TASK PROMPT: Your answer must be the full listing below, restated word for word, with no pictures in it.

INPUT DATA:

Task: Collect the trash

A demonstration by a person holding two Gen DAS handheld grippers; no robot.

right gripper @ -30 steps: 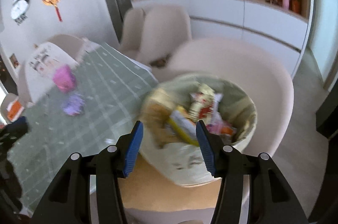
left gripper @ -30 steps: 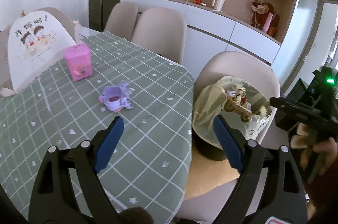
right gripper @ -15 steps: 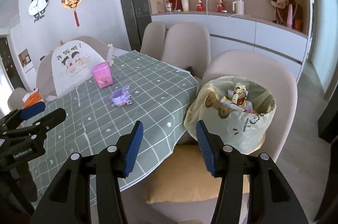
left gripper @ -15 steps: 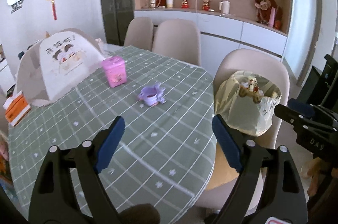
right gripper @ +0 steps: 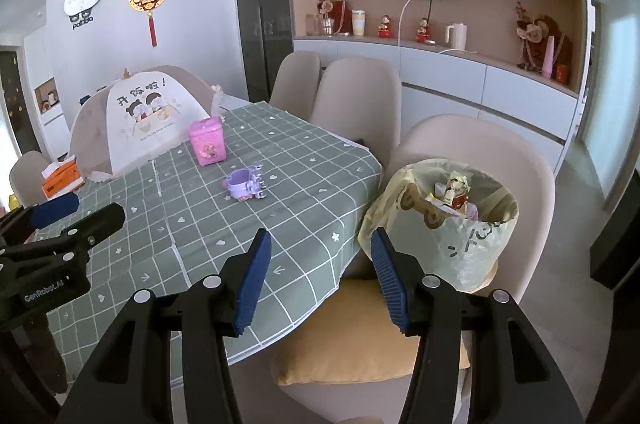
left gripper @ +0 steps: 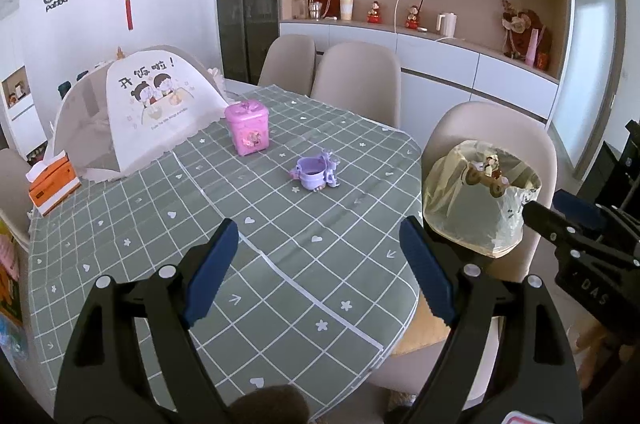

SOLVED PROBLEM:
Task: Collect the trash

A demonstration by a person holding two Gen DAS handheld grippers; no robot.

right gripper @ -30 steps: 
left gripper @ -30 steps: 
right gripper @ -15 steps: 
left gripper @ -15 steps: 
right gripper @ +0 steps: 
left gripper @ +0 steps: 

No further response is required.